Publicado: 27/10/2021

A Defensoria Pública do Estado da Paraíba (DPE-PB), por meio do Núcleo de Direitos Humanos e da Cidadania de Campina Grande, recomendou ao Governo do Estado que inclua reserva de vagas para pessoas negras no concurso da Polícia Civil. O documento sugere que o Governo faça as devidas alterações no edital e reabra as inscrições do concurso apenas após as modificações. Confira aqui a recomendação na íntegra.

O Edital Nº 01 da SEAD/SEDS/PC prevê vagas para os cargos efetivos de delegado de Polícia Civil, escrivão de Polícia Civil, agente de investigação, perito oficial criminal, perito oficial médico-legal, perito oficial odonto-legal, perito oficial químico-legal, técnico em perícia, papiloscopista e necrotomista.
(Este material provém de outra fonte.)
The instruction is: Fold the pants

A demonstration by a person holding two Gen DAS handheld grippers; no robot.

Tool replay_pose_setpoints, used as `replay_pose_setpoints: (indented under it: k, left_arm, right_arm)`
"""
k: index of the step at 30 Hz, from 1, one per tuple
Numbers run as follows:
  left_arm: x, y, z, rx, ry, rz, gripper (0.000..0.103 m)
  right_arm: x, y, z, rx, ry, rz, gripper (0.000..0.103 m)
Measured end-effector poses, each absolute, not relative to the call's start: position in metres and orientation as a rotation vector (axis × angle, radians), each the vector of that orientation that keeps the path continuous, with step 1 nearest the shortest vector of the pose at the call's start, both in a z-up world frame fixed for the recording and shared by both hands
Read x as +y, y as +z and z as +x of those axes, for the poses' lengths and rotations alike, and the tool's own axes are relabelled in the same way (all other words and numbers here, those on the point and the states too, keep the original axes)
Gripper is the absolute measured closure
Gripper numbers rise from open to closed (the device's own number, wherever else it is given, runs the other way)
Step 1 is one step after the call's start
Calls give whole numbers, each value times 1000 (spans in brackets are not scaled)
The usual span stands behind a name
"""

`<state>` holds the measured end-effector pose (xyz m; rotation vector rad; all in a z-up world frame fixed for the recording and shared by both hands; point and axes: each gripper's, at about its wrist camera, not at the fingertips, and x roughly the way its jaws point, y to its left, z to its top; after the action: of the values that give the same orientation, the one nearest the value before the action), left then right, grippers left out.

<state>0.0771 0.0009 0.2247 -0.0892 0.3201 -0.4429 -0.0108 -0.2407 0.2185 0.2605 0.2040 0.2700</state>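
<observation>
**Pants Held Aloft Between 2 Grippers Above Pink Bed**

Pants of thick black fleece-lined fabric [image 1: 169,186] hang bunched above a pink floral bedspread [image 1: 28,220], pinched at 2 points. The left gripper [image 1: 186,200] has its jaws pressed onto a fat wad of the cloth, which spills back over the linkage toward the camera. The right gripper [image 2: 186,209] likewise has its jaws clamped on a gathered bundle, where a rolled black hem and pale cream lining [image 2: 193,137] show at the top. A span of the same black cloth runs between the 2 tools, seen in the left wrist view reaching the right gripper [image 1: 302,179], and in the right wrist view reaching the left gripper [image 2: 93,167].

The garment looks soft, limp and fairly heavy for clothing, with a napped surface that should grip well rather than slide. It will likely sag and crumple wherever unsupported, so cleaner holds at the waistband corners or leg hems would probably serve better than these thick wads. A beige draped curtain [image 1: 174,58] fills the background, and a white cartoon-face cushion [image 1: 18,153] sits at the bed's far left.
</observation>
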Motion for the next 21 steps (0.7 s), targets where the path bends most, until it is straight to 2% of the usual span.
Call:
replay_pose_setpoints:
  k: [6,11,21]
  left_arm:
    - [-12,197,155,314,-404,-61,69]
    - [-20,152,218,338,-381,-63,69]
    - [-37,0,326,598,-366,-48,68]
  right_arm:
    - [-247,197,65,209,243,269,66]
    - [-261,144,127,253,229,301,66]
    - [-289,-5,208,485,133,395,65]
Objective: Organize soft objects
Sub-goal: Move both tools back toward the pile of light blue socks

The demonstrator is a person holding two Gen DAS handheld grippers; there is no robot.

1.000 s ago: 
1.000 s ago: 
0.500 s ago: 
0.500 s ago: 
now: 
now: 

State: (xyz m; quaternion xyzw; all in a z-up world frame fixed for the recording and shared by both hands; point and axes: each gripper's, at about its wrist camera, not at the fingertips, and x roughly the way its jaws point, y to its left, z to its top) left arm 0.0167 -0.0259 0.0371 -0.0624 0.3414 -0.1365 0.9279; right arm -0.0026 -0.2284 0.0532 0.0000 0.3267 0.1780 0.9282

O pedido utiliza como parâmetro as disposições e critérios da Lei Federal 12.990/2014, que reserva 20% das vagas oferecidas em concursos públicos da administração pública federal direta e indireta a pessoas negras. O Supremo Tribunal Federal, no julgamento da Ação Declaratória de Constitucionalidade nº 41, entendeu, inclusive, pela constitucionalidade da política afirmativa das cotas raciais.

Os defensores públicos Marcel Joffily e Phillipe Mangueira, autores da recomendação, ressaltam que a previsão de cotas raciais já se consolidou como uma verdadeira política de ação afirmativa e é medida cada vez mais adotada nos mais diversos concursos públicos para as mais variadas carreiras, a exemplo da própria Defensoria Pública do Estado da Paraíba, Magistratura Estadual, Ministério Público do Estado da Paraíba, dentre outros.

O documento lembra, ainda, que a Constituição do Estado da Paraíba, em seu art 2º, caput e incisos XIII e XXI, afirma serem objetivos prioritários do Estado o respeito aos direitos das minorias e a redução das desigualdades sociais e regionais.

Portal Correio entrou em contato com a assessoria de imprensa da Secretaria de Comunicação do Estado, buscando saber se a gestão estadual vai acatar a recomendação, mas a pessoa responsável pela divulgação de informações disse que ainda não havia sido comunicada sobre o pedido da DPE-PB.